Serenity_Peace said:


> Girl, you *DID* break that down, didn't ya?!!??!!
> 
> Thanks, sweetie!
> 
> I'm doing it tonight and will report back tomorrow!



Yes, notify us as soon as possible 

It doesn't get any simpler than that!


----------



## Candy_C (Dec 18, 2007)

Blossssom said:


> We really got to give it up to Candy, y'all!
> 
> We are all on our way to having long, beautiful locks!
> 
> :trampolin



it was all for you baby


----------



## Candy_C (Dec 18, 2007)

Serenity_Peace said:


> Girl, you *DID* break that down, didn't ya?!!??!!
> 
> Thanks, sweetie!
> 
> I'm doing it tonight and will report back tomorrow!



woooo

please do! thankyou dah'ling


----------



## honeybadgirl (Dec 21, 2007)

Candy_C said:


> lol....
> 
> *nightbefore:*
> 
> ...


 
heeeeeeey...you forgot to add the coconut oil
thanks again for the total break down though. when i did it last week it didnt take long at all. it was very simple and effective. i would just like to find the shikakai oil. i dont really want to make it myself. i had some shikakai powder just sitting around and brahmi powder. i did mix a teaspoon in my mixture too.


----------



## Nefertiti0906 (Dec 21, 2007)

Candy_C said:


> now use a good conditioner and run it through your hair - wash it out straight away - *then repeat,* this time put a cap on your head for 5-10mins


 
Candy, when you say repeat do you mean repeat with the conditioner wash or repeat with the powders *and* conditioner?


----------



## Ebony Majesty (Dec 21, 2007)

I think she's referring to just the conditioner


----------



## Nefertiti0906 (Dec 21, 2007)

stilettos said:


> I think she's referring to just the conditioner


 
Thanks!


----------



## Key (Dec 22, 2007)

Where does the coconut oil fit in??  Or is the coconut oil a substitute for the amla oil?  Sorry, I'm one of the slow people.


----------



## honeybadgirl (Dec 23, 2007)

Key said:


> Where does the coconut oil fit in??  Or is the coconut oil a substitute for the amla oil?  Sorry, I'm one of the slow people.

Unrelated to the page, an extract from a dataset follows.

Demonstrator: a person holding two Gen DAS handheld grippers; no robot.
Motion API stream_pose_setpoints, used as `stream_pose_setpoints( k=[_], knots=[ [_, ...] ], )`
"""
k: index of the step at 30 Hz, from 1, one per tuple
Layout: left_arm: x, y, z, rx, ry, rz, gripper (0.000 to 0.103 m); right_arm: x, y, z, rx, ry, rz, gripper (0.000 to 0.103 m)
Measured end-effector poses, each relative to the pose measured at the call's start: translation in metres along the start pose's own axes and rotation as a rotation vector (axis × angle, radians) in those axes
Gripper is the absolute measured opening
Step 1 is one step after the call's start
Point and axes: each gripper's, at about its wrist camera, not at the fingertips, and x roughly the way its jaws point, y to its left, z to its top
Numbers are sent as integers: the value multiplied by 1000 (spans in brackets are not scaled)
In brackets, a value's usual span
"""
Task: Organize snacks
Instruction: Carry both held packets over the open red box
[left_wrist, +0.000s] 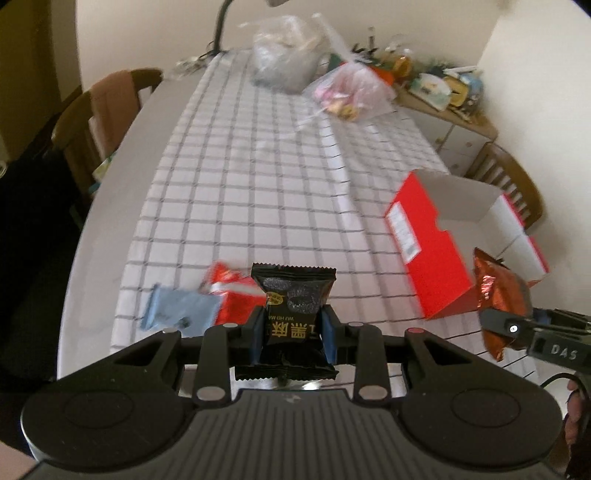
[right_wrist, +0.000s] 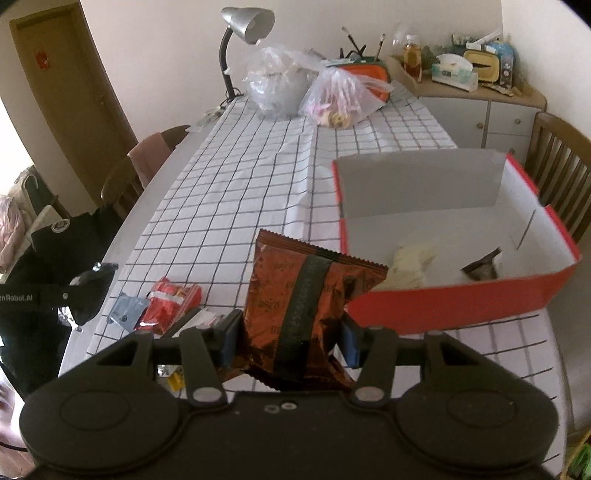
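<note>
Your left gripper (left_wrist: 293, 330) has its jaws clamped on a black snack packet (left_wrist: 293, 314), which stands upright between the blue pads. Your right gripper (right_wrist: 290, 341) grips a brown Oreo packet (right_wrist: 306, 306) the same way, its top sticking up past the jaws. Beyond, near the table's (left_wrist: 240, 177) near-left corner, lie a red packet (right_wrist: 168, 308) and a blue one (left_wrist: 181, 308). Along the right edge sits the open red box (right_wrist: 443, 306), two snacks inside.
</note>
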Motion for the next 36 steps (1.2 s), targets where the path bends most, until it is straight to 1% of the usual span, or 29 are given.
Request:
stream_pose_setpoints(
  k=[3,6,9,13,17,21,24,28,33,36],
  knots=[
    [0,-25,7,14,-10,-7,31,-7,-15,7,11,-10,7,51],
    [4,-54,15,36,-25,-19,31,-13,-30,14,7,-24,-8,51],
    [11,-85,21,61,-23,-41,31,-16,-47,20,1,-31,-24,51],
    [26,-125,30,102,-20,-58,31,-15,-73,28,5,-29,-41,51],
    [47,-157,38,103,-9,-73,31,-8,-105,38,21,-19,-52,51],
    [67,-186,44,113,13,-70,31,0,-133,46,20,-7,-71,51],
    [82,-204,48,110,33,-74,31,7,-152,52,13,10,-80,51],
    [105,-225,55,102,59,-60,31,20,-172,59,-26,33,-84,51],
    [133,-246,65,93,86,-20,31,43,-194,69,-56,90,-81,51],
    [149,-255,69,94,113,0,31,57,-200,72,-65,119,-95,51]
  ],
)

on another page candy mentioned putting a tablespoon of coconut oil in the amla/shikakai powder/water mixture.


----------



## tsturnbu (Dec 23, 2007)

now u made me run out and spen 20 dollars.  i will update u guys on my progress on jan. 26th---one month from the day i plan to use (would use it sooner,but got my hair relaxed yesterday....gained 2 inches .


----------



## remnant (Dec 23, 2007)

tsturnbu said:


> now u made me run out and spen 20 dollars. i will update u guys on my progress on jan. 26th---one month from the day i plan to use (would use it sooner,but got my hair relaxed yesterday....*gained 2 inches* .


 

*OT:...*fotki updatedoke: plizzz.....


----------



## blue_flower (Dec 23, 2007)

Nice hair! I can't wait for my hair to be that long!


----------



## nappity (Dec 23, 2007)

soun said:


> *OT:...*fotki updatedoke: plizzz.....



Cant see your Fotki!!!


----------



## Key (Dec 23, 2007)

honeybadgirl said:


> on another page candy mentioned putting a tablespoon of coconut oil in the amla/shikakai powder/water mixture.



Oh okay thank you.


----------



## Blossssom (Dec 30, 2007)

Candy_C!  That is her name!  BUMP!

Thanks again to Nakia for her assistance in this


----------



## Traycee (Dec 30, 2007)

Thank you ladies


----------



## AvaSpeaks (Dec 30, 2007)

Okay, I might try Dabur Vatika Oil but it's like $20 bucks I would be spending, shopping from Amazon.com. I could go up to Devon Ave in Chicago but that's on the North Side and I'm on the South Side and it's just too damn cold and I don't have a car man.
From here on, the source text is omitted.